By Brad Hundt 3 min read
article image - Brad Hundt/Observer-Reporter
A resident in Cecil Township holds up a sign urging supervisors place setbacks at 2,500 feet for oil and gas drilling operations.

CECIL-Cecil Township’s supervisors are set to vote in November on changing its oil and gas ordinance so it would place surface drilling operations 2,500 feet away from “protected structures,” but waive that distance if all homeowners within that buffer zone agree to permit drilling.

It also would create a 5,000-foot setback from schools and hospitals.

The new proposal scuttles the overlay maps that were part of proposed amendments to the township’s oil and gas ordinance. Cecil’s supervisors have been mulling making changes to its 13-year-old oil and gas ordinance since April, and residents attending public hearings have almost uniformly been calling for 2,500-foot setbacks.

At the start of a public hearing where the new proposal was unveiled last week, Tom Casciola, who chairs the board of supervisors, acknowledged that oil and gas drilling is “a divisive and contentious issue” and it’s “the most serious issue this township has ever faced.”

He added, “Zoning is to protect you from me … This board has the right to tell you how you can use your property.”

Board member Cindy Fisher pointed out that five well pads that are already in Cecil Township will be grandfathered in, and “you can’t have a ban (on drilling) when you already have five well pads.” She said the well pads cover 60% of the township and “that is far, far from exclusionary.”

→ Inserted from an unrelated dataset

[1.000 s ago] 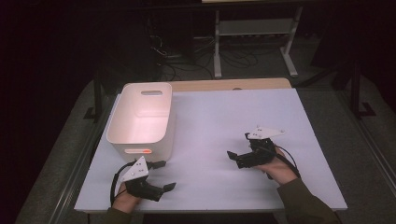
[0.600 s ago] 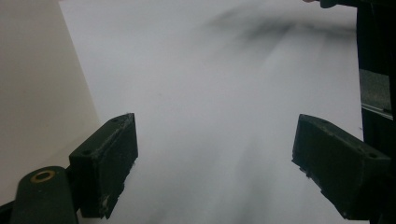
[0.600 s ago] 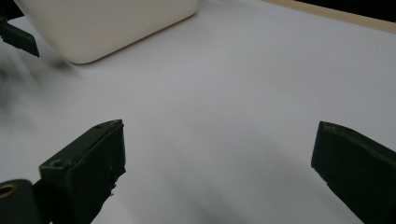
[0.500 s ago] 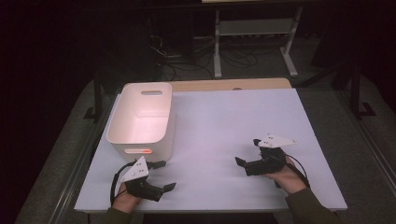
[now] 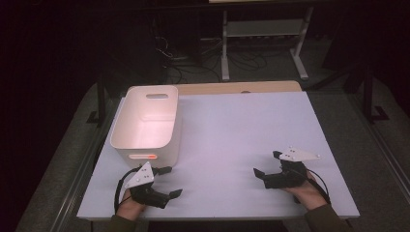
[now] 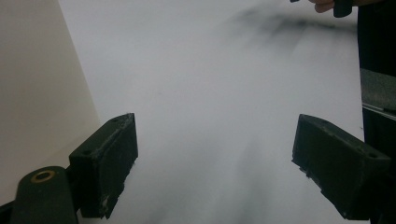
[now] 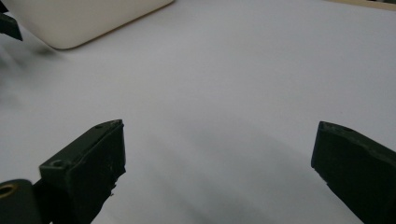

Fisher also said, “We are comfortable that it will hold up in court.”

“Our obligation is to protect the health, safety and welfare of the citizens of Cecil Township,” she added.

A setback of 2,500 feet works out to be a little less than half a mile, and 5,000 feet is just below a mile.

Ned Ketyer, a Bridgeville-based pediatrician and president of Physicians for Social Responsibility Pennsylvania called the proposed setbacks “a small but necessary step in protecting the health of the community.”

A Cecil resident, Scott Byrd, characterized himself as “far right” and “conservative,” but said he supported the proposed changes because “I’m drill, baby, drill, not kill, baby, kill.”

A dissenting view was offered by John Kettering, a Pittsburgh lawyer representing the estate of Elizabeth Cowden, who died last year and was a Cecil Township supervisor from 2012 to 2020. He said the proposal would be “a taking of significant economic value to landowners” and would give neighboring landowners “a say in what you do with your property.”

“As landowners, there are rights to be protected,” Kettering said. “The board should take those rights into consideration.”

The board will next take up the proposal at its meeting on Monday, Nov. 4.